Further evidence of what this rubric meant is found in the Scottish Communion Office of 1637 where it was inserted by Archbishop Laud and Bishop Wren, and continued there into the period in which Bishop Forbes tells us the clergy were accustomed "by an unwritten tradition" to reserve the Blessed Sacrament for the sick. Bishop Dowden of Edinburgh says that the very Non-Jurors who revived Reservation in Scotland, used this Office for fifty years.(2) They apparently never suspected that this rubric could operate to forbid Reservation. The Non-Jurors' Office of 1718 also contained this rubric along with one directing Reservation.
If it is true that a direction such as given by this rubric did not forbid Reservation in the pre-Reformation Church, nor in the Scottish Church, it could not then forbid it in England; nor can it forbid it in America. This is the judgement of that learned and conservative work The History of the Book of Common Prayer, by Proctor and Frere.

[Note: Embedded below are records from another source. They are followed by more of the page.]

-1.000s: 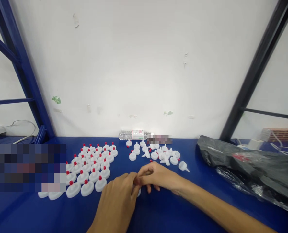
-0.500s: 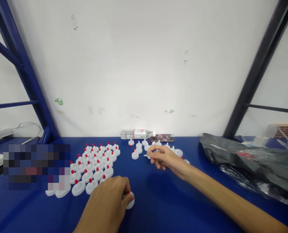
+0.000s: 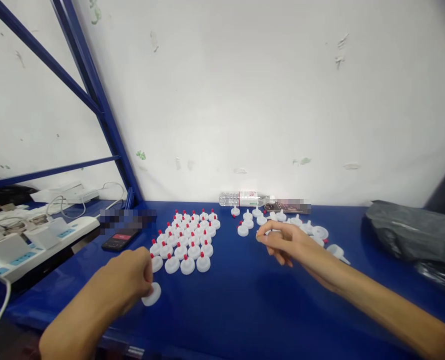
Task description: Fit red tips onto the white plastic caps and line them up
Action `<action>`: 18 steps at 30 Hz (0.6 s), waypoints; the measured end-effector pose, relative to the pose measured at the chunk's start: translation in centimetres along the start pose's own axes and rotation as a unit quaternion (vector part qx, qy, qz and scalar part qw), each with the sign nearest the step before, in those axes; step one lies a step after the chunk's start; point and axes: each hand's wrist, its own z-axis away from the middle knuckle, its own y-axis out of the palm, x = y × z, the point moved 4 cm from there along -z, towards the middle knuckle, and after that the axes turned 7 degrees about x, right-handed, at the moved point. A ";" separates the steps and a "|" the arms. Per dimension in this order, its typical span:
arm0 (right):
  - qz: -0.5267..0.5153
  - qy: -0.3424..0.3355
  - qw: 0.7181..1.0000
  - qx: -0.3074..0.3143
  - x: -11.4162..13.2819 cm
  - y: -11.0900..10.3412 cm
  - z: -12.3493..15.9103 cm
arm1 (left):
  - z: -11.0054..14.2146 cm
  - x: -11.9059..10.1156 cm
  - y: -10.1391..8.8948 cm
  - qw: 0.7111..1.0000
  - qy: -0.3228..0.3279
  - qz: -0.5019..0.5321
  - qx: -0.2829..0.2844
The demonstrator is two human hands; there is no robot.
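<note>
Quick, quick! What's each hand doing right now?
Left hand: closed, holding a white round piece.
Right hand: fingers curled; can't tell if it's holding anything.

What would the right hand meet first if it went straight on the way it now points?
Probably the white, round plastic cap just left of the right hand, though depth is unclear from this view and the hand might pass above it.

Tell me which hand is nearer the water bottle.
Right. The right hand is in front of the water bottle, near its capped end; the left hand is farther, to its front left.
</note>
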 end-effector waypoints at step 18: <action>0.538 -0.141 0.806 -0.203 0.7 -3.6 -0.1 | -5.4 8.3 0.6 0.995 -0.066 0.070 0.029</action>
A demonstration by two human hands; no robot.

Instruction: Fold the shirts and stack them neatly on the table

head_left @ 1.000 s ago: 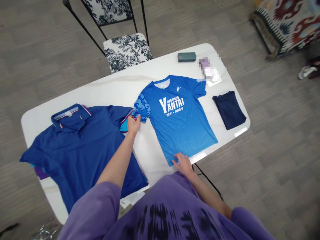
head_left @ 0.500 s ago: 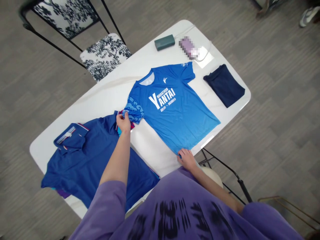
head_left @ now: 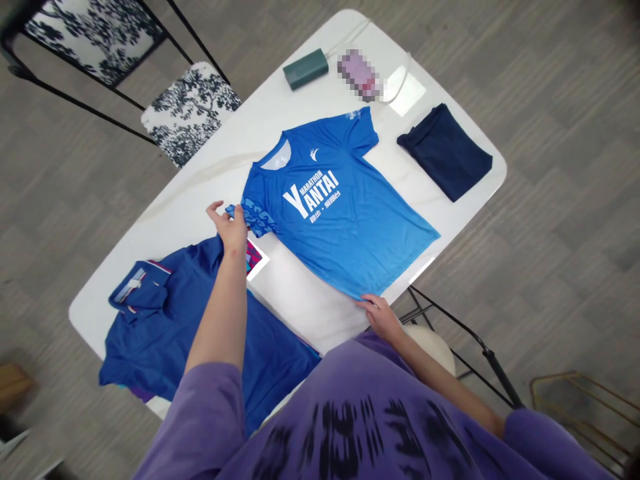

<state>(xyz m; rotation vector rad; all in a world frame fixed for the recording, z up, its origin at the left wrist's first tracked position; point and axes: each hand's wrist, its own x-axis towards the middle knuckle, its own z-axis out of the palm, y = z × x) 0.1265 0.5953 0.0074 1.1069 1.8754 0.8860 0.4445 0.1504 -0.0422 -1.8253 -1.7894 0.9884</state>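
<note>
A blue T-shirt with white lettering lies spread out, front side up, on the white table. My left hand is at the end of its patterned left-side sleeve, the cloth edge between thumb and fingers. At the near lower corner of the same shirt, my right hand pinches the hem. Left of it lies a navy polo shirt, collar toward the far left, partly covered by my left forearm. A bit of multicoloured cloth shows from under the polo's sleeve.
A folded dark navy garment rests at the table's right end. Toward the far edge are a green box-shaped device and a blurred purple object with a cable. A patterned chair stands beyond the white table.
My left hand has moved away from the polo's sleeve, up and left, drawing the T-shirt's sleeve outward. My right hand stays at the hem. The view has shifted slightly.
</note>
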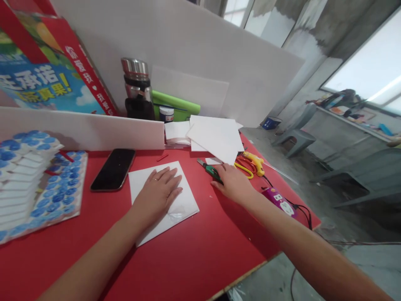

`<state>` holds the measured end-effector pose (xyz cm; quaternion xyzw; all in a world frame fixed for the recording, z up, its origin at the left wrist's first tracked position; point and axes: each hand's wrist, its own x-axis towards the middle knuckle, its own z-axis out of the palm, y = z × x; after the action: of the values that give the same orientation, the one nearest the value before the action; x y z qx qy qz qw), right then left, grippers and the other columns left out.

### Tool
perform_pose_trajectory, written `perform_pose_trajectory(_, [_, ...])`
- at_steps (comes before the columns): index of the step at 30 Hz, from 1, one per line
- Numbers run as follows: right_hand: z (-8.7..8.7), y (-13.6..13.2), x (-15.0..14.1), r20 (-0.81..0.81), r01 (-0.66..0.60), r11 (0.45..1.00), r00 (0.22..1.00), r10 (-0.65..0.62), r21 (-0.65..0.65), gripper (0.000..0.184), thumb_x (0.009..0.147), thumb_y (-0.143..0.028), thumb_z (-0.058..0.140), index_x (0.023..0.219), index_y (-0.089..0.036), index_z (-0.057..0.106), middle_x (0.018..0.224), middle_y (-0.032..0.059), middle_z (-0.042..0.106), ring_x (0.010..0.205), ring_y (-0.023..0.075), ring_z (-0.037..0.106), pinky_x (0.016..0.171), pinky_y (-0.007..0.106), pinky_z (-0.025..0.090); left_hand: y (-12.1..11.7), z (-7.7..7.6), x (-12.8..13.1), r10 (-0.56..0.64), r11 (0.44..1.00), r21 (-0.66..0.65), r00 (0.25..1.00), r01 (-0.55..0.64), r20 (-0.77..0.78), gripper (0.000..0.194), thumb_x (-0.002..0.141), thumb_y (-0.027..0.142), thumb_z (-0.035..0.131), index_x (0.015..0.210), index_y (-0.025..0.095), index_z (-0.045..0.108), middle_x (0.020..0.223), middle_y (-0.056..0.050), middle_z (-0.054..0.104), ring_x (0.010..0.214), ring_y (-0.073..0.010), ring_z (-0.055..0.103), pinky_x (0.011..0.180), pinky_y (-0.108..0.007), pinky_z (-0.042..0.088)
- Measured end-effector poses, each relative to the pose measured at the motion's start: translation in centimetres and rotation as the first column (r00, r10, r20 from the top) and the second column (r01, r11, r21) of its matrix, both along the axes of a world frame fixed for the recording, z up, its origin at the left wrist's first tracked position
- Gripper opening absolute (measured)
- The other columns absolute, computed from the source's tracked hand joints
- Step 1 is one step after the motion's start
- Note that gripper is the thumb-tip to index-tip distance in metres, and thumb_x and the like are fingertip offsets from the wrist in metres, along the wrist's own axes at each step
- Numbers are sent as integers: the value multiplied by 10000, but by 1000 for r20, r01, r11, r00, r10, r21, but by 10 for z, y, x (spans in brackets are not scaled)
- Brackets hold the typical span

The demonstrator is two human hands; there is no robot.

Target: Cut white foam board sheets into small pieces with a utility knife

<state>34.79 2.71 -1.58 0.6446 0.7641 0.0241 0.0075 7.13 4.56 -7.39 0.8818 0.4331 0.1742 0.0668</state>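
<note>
Forearms (106, 251) extend; left grip (158, 190) atop card (186, 198), right grip (233, 182) touching cutter (210, 169)

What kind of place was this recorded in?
Probably a small craft workshop: a glue gun and a green cutter lie on a red worktable, beside white board pieces, with bare concrete walls beyond.

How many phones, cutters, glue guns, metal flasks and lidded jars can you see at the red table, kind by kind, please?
Phone: 1
Cutter: 1
Glue gun: 1
Metal flask: 1
Lidded jar: 1
Total: 5
</note>
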Motion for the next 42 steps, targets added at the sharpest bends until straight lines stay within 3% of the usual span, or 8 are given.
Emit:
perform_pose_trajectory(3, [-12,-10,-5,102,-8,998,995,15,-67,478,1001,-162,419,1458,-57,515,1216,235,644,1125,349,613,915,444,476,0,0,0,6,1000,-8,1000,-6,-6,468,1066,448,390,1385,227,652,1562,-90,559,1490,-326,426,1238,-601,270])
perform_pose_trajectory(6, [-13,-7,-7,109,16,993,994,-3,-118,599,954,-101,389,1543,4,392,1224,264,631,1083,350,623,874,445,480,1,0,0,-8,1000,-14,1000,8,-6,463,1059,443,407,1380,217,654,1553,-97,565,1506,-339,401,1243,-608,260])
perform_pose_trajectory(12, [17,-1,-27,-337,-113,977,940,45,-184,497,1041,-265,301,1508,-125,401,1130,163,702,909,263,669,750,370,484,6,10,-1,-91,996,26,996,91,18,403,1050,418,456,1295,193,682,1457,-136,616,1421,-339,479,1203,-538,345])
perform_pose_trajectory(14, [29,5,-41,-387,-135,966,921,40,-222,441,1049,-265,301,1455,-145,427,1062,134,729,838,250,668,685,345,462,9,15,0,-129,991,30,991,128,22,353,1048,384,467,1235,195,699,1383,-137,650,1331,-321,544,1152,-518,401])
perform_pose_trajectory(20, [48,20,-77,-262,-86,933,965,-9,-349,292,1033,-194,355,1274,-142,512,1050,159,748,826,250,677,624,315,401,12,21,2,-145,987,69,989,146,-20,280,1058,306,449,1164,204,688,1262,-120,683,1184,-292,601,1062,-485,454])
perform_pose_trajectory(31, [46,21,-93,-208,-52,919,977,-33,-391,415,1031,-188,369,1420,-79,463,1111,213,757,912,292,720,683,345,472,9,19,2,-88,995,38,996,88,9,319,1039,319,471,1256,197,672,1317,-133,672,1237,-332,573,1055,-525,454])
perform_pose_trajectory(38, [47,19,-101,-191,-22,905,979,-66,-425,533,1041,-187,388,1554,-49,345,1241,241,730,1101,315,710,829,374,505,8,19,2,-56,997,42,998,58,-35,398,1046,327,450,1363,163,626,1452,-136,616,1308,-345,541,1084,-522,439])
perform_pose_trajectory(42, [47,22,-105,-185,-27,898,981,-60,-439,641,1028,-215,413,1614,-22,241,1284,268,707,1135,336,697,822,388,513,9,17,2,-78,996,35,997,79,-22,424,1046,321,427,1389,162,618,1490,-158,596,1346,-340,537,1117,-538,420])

It says without qualification: "The rubric was not intended to touch upon the question of Reservation of the Sacrament for the Communion of the sick."(3)
Some opponents of Reservation claim that the presence of an Office for a Celebration in the sick man's house with its rubrics, automatically does away with Reservation for the sick, and even with the practice of carrying the Sacrament to them directly from the altar immediately after the service.
When we consider the practice of the Church, we find that in almost every age, the custom of reserving and that of celebrating for the sick stood side by side, and no one interpreted them as contrary to each other.
Although it was unusual in patristic times to celebrate in a private house, and later there were repeated canons against it, many exceptions were allowed. An English canon of the time of Aelfric (AD 957) allows it "in case of necessity or if a man be sick," - practically the present Anglican rule. In the post-Reformation English Church, the Book of 1549, provided for Reservation, while at the same time the Church authorised celebrations of the Eucharist in the sick man's house. This latter book has never been superseded, and during the first generation after its promulgation, with such men as Parker, Jewel, and Grindal in power, there is no suggestion that they thought the two provisions contradictory. As we have seen, two of the Prayer-Book revisers of 1661 - Thorndike and Sparrow - bear direct testimony in their subsequent writings to the propriety of Reservation, with no suggestion that the provision for a private Celebration affected the matter.